Ground truth   : this is the first book i've ever done.
def plot_attention_head(in_tokens, translated_tokens, attention):
  # The plot is of the attention when a token was generated.
  # The model didn't generate `<START>` in the output. Skip it.
  translated_tokens = translated_tokens[1:]

  ax = plt.gca()
  ax.matshow(attention)
  ax.set_xticks(range(len(in_tokens)))
  ax.set_yticks(range(len(translated_tokens)))

  labels = [label.decode('utf-8') for label in in_tokens.numpy()]
  ax.set_xticklabels(
      labels, rotation=90)

  labels = [label.decode('utf-8') for label in translated_tokens.numpy()]
  ax.set_yticklabels(labels)
head = 0
# shape: (batch=1, num_heads, seq_len_q, seq_len_k)
attention_heads = tf.squeeze(
  attention_weights['decoder_layer4_block2'], 0)
attention = attention_heads[head]
attention.shape
TensorShape([9, 11])
in_tokens = tf.convert_to_tensor([sentence])
in_tokens = tokenizers.pt.tokenize(in_tokens).to_tensor()
in_tokens = tokenizers.pt.lookup(in_tokens)[0]
in_tokens
<tf.Tensor: shape=(11,), dtype=string, numpy=
array([b'[START]', b'este', b'e', b'o', b'primeiro', b'livro', b'que',
       b'eu', b'fiz', b'.', b'[END]'], dtype=object)>
translated_tokens
<tf.Tensor: shape=(10,), dtype=string, numpy=
array([b'[START]', b'this', b'is', b'the', b'first', b'book', b'i',
       b'did', b'.', b'[END]'], dtype=object)>
plot_attention_head(in_tokens, translated_tokens, attention)

png

def plot_attention_weights(sentence, translated_tokens, attention_heads):
  in_tokens = tf.convert_to_tensor([sentence])
  in_tokens = tokenizers.pt.tokenize(in_tokens).to_tensor()
  in_tokens = tokenizers.pt.lookup(in_tokens)[0]
  in_tokens

  fig = plt.figure(figsize=(16, 8))

  for h, head in enumerate(attention_heads):
    ax = fig.add_subplot(2, 4, h+1)

    plot_attention_head(in_tokens, translated_tokens, head)

    ax.set_xlabel(f'Head {h+1}')

  plt.tight_layout()
  plt.show()
plot_attention_weights(sentence, translated_tokens,
                       attention_weights['decoder_layer4_block2'][0])

png

The model does okay on unfamiliar words. Neither "triceratops" or "encyclopedia" are in the input dataset and the model almost learns to transliterate them, even without a shared vocabulary:

sentence = "Eu li sobre triceratops na enciclopédia."
ground_truth = "I read about triceratops in the encyclopedia."

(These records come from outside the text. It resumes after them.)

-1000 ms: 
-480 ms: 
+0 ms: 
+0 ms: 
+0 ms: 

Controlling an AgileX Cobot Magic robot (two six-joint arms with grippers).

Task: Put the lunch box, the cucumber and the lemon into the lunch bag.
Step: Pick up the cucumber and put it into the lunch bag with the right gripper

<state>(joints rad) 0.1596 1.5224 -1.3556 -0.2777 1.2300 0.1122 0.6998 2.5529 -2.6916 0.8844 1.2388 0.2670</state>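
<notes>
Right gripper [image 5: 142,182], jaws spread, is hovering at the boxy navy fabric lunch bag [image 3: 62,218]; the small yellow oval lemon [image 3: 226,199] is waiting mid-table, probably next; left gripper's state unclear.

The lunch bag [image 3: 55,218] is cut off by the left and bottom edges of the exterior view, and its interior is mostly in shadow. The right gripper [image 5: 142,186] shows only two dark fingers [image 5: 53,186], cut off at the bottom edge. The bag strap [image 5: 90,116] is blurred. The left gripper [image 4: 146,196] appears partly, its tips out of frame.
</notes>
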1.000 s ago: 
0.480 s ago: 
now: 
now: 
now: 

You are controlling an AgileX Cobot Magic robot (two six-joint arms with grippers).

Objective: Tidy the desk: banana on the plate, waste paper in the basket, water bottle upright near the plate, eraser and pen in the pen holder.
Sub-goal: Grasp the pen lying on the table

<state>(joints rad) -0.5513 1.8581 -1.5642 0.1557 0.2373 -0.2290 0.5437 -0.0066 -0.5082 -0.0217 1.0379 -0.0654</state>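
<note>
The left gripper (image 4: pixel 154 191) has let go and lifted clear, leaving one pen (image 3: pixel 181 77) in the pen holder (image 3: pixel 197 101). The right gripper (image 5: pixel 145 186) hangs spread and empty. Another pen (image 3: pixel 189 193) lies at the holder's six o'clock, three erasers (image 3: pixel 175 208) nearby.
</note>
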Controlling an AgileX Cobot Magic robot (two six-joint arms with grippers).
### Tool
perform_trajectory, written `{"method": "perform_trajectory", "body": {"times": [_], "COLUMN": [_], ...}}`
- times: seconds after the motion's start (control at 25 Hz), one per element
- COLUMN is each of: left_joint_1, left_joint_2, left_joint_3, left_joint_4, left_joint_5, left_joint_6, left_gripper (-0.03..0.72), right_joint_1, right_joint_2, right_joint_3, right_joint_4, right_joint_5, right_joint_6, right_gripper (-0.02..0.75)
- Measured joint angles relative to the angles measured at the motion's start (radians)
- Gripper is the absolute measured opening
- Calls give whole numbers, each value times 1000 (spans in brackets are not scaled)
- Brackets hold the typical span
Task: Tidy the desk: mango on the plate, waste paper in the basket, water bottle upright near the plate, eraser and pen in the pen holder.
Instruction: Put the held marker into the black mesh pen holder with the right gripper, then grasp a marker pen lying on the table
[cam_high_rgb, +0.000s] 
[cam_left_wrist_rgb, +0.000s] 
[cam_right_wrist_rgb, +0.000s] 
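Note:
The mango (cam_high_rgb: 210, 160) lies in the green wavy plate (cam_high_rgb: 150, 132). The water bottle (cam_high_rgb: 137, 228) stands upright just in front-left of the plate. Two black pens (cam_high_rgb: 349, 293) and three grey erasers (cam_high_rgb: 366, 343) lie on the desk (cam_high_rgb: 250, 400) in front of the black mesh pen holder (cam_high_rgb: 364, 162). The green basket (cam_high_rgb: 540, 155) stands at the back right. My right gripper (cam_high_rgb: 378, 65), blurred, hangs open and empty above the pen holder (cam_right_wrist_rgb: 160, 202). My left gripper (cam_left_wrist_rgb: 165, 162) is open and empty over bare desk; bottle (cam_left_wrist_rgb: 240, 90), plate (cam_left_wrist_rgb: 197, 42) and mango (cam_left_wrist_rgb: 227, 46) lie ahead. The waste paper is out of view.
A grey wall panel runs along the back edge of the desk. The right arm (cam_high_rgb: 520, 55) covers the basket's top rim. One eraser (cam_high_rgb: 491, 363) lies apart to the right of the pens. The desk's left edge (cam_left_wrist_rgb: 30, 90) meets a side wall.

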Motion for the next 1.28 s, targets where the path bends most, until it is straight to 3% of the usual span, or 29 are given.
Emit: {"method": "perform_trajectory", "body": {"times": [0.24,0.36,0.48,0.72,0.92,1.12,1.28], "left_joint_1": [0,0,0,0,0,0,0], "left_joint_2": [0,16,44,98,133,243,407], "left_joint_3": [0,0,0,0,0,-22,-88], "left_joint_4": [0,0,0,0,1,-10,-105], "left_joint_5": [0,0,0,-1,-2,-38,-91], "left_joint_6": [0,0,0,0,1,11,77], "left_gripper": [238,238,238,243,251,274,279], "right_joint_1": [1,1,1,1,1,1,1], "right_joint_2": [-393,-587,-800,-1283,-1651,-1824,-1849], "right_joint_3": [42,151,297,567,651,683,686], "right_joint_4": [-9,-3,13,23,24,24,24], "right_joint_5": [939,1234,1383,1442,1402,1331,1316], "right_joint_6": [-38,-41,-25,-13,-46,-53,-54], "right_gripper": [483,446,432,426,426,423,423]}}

translated_text, translated_tokens, attention_weights = evaluate(sentence)
print_translation(sentence, translated_text, ground_truth)

plot_attention_weights(sentence, translated_tokens,
                       attention_weights['decoder_layer4_block2'][0])
Input:         : Eu li sobre triceratops na enciclopédia.
Prediction     : i read about trifters in egypt .
Ground truth   : I read about triceratops in the encyclopedia.

png

Summary

In this tutorial, you learned about positional encoding, multi-head attention, the importance of masking and how to create a transformer.

Try using a different dataset to train the transformer. You can also create the base transformer or transformer XL by changing the hyperparameters above. You can also use the layers defined here to create BERT and train state of the art models. Furthermore, you can implement beam search to get better predictions.